Uncial 055
- Text: Gospels
- Date: 11th century
- Script: Greek
- Now at: National Library of France
- Size: 26 x 19.5 cm
- Type: Byzantine text-type
- Category: none
- Note: Commentary

= Uncial 055 =

Uncial 055 (in the Gregory-Aland numbering), is a Greek uncial manuscript of the New Testament, dated paleographically to the 11th century. The codex contains a commentary with incomplete text of the four Gospels, on 303 parchment leaves (26 cm by 19.5 cm).

== Description ==

The commentaries are placed in the Western order (Matthew, John, Luke, Mark). Three first Gospels used commentaries of Chrysostom, Gospel of Mark – Victorin's commentary.

The text is written in one column per page, 37 lines per page.

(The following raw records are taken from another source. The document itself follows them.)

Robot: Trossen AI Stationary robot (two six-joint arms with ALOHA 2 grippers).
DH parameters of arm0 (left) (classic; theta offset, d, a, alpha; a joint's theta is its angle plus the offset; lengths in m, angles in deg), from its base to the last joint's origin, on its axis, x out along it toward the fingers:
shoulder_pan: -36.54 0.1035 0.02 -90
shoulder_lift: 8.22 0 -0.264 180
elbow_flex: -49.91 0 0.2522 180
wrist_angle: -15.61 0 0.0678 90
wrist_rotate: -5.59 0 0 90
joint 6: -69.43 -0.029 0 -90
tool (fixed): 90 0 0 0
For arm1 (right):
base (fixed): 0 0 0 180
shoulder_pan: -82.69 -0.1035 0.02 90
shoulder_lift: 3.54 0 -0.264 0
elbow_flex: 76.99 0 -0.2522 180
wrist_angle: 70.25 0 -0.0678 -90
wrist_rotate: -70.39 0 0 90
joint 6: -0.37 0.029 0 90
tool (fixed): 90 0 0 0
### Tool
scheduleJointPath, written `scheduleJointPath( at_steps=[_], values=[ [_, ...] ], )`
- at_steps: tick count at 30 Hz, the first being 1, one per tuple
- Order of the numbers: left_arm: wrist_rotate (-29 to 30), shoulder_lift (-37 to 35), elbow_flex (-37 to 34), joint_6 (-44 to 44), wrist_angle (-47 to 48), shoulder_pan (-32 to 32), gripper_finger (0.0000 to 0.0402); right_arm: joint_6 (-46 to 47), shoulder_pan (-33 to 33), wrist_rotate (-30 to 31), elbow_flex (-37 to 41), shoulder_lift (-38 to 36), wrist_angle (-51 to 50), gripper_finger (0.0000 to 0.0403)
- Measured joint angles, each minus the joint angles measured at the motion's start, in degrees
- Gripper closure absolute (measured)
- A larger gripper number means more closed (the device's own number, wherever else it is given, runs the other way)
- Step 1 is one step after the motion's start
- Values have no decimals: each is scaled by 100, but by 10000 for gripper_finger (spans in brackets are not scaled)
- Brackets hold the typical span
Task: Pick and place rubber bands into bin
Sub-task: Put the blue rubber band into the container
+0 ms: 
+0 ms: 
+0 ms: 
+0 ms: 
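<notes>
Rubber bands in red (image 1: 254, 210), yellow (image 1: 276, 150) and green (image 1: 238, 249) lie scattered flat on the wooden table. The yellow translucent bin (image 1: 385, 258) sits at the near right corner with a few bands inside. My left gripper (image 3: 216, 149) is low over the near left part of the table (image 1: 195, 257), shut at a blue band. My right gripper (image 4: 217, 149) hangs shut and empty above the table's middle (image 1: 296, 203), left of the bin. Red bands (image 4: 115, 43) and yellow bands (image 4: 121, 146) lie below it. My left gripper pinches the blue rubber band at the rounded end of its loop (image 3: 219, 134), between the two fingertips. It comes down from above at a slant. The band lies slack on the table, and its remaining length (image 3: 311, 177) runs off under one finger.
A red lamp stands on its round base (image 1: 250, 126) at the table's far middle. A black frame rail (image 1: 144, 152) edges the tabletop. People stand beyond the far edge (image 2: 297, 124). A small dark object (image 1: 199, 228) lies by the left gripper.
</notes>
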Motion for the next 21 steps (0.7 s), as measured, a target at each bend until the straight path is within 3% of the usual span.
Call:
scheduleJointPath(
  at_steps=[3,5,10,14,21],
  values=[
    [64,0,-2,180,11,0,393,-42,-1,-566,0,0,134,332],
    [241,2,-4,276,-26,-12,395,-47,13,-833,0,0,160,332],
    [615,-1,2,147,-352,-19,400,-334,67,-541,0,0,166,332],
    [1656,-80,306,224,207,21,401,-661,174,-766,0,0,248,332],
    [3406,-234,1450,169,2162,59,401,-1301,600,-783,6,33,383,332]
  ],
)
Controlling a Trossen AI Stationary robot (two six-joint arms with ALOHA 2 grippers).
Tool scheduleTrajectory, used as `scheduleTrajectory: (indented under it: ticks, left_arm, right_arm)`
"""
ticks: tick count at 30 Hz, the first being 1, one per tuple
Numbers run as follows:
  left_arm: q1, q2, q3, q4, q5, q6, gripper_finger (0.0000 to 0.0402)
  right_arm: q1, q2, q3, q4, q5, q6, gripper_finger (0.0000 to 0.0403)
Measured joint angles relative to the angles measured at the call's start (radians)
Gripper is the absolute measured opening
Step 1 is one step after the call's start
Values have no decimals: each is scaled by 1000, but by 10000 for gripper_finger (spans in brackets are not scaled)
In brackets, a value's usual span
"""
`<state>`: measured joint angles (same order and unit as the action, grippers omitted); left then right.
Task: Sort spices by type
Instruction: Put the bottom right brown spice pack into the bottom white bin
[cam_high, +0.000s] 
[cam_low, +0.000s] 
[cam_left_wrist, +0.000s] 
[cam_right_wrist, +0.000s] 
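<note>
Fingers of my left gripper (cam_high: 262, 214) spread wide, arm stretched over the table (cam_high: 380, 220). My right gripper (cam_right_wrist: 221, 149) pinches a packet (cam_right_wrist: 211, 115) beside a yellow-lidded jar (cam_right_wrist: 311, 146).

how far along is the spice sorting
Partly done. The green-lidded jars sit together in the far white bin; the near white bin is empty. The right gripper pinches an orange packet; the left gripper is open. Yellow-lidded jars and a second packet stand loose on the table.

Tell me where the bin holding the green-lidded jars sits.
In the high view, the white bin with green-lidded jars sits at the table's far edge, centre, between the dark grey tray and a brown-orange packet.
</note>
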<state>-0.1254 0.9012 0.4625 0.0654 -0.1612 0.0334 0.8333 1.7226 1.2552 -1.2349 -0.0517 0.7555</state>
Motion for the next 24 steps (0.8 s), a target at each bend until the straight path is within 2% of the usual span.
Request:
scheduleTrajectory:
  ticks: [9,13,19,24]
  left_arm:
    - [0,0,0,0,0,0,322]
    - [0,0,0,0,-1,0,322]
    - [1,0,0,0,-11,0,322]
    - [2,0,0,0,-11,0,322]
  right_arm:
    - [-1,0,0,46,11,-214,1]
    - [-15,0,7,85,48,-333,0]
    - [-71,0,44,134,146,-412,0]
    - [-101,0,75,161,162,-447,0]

The manuscript is written in semi-uncial variously listed as an uncial and a minuscule, is reported as "very peculiar in its style and beautifully written". Hermann von Soden did not include it in his catalog. According to some scholars it is a commentary rather, but not a manuscript of New Testament.

The Greek text of this codex is a representative of the Byzantine text-type, but Aland did not placed it in any Category. It is one of very few uncial manuscripts not cited in Nestle-Aland Novum Testamentum Graece.

== History ==

Currently it is dated by the INTF to the 11th century.

The manuscript was examined by Scholz, Burgon, and Paulin Martin. C. R. Gregory saw it in 1885.

Formerly the manuscript was housed at the Dominus du Fresne. Currently the codex is located at the National Library of France (Gr. 201) in Paris.